2. Avec plus de subluxations et de dislocations, les muscles et tendons, en plus des ligaments, subissent des blessures de plus en plus importantes et la douleur augmente même si les « chemins » rendent une majorité des luxations moins douloureuses, principalement en raison de l’inflammation.
Autrement dit, l’instabilité augmente et la douleur devient à la fois chronique et aigüe (à presque chaque luxation).
Mais j’ai donc appris quelque chose d’important à propos des luxations… Parce que ça signifie que chaque fois que j’avais « l’impression » que quelque chose était «pas à sa place » dans mes chevilles ou mes pieds en marchant ou en dormant… c’était vraiment des subluxations, ou dislocations.
Chaque fois que ça m’est arrivé aux poignets, aux côtes, à la colonne cervicale (nuque), et j’en passe… Je ne doutais pas chaque fois, mais souvent, surtout plus jeune et avant mon diagnostic. Mais même récemment, comme j’ai dit, si je n’avais pas une douleur intense… quelle surprise.
Instabilité
Suite à cette découverte, entre autres, on en est venus à la constatation que j’en suis arrivée au point où uniquement des chirurgies pourront me permettre d’arriver à une certaine réadaptation. Parce que mes articulations sont trop instables et même le meilleur programme de physiothérapie ne pourrait pas les renforcer.
Il n’y a pas si longtemps, ce physiatre était de l’avis que la chirurgie était à éviter à tout prix quand on est hypermobile.
Et jusqu’à un certain point, c’est vrai. Nos tissus sont mal foutus, les réparations risquent de ne pas tenir, la convalescence est souvent doublée, rien n’est garanti, etc. On doit tout essayer avant d’arriver à la chirurgie. Ça ne doit pas être le premier choix, et quand on fait ce choix, il faut être très conscients des risques.
Cependant, si un médecin balaie automatiquement la chirurgie du revers de la main juste parce qu’on a le syndrome d’Ehlers-Danlos, c’est qu’il ne s’y connaît pas et qu’il ne prend pas l’ensemble du patient en compte.

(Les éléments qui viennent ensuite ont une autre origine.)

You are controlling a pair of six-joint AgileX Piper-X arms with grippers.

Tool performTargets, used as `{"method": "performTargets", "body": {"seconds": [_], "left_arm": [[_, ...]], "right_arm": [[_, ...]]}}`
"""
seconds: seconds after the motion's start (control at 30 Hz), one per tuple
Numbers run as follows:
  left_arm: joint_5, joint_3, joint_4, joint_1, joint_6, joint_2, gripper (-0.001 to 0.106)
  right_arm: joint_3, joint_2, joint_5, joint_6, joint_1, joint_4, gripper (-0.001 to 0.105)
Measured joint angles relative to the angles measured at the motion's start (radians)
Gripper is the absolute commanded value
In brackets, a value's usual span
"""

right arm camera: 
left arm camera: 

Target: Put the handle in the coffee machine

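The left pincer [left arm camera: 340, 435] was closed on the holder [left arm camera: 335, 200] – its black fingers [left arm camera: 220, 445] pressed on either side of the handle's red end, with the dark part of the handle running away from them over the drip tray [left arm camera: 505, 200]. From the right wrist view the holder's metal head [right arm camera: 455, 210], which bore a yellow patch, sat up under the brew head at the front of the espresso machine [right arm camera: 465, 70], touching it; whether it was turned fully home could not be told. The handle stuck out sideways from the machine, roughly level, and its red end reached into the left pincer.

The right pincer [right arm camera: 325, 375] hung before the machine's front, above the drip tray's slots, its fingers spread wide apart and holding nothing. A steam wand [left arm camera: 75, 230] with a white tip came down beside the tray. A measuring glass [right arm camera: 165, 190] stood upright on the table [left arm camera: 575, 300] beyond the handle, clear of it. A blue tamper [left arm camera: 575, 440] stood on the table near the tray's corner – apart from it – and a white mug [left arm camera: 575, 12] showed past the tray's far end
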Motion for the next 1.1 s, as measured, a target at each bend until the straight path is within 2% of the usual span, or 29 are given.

Par exemple, il y a 9 ans, j’ai eu une chirurgie de reconstruction au poignet droit. Une auto-greffe de mon tendon. Ce n’était peut-être pas le meilleur choix, mais je ne sais pas si l’utilisation de tissus de donneurs (de cadavres) était possible en 2010… Malgré tout, ce fut une très bonne décision!
J’avais 2 ligaments et le cartilage TFCC déchirés, j’avais passé environ 7 ans avec une orthèse au poignet, j’avais mal sans arrêt… la seule solution à laquelle on pensait était une arthrodèse (une fusion des os; je n’aurais plus pu plier mon poignet, ni faire de rotation). Ça ne me dérangeait pas : je venais de passer 7 ans avec l’équivalent d’une arthrodèse externe, soit l’orthèse (et la douleur)!
Mais le chirurgien que j’ai finalement vu, qui connaissait le SED, a pensé à la reconstruction. Il n’a fait que le TFCC, et ça a fonctionné! Depuis 2010 j’ai rarement mal au poignet, malgré les 2 ligaments partiellement déchirés qui restent, et je n’ai besoin de porter l’orthèse qu’ici et là.
C’est donc un succès!
(quelques semaines après la chirurgie) Site du tendon utilisé
(quelques semaines après la chirurgie)
Mais là… mes épaules sont de plus en plus instables, mes chevilles et mes poignets également, mes hanches commencent aussi à subluxer de plus en plus souvent… On n’a pas dit qu’on envisageait des chirurgies à court terme, mais on se doute que ça s’en vient… et que c’est la seule façon dont je pourrai vraiment faire du renforcement.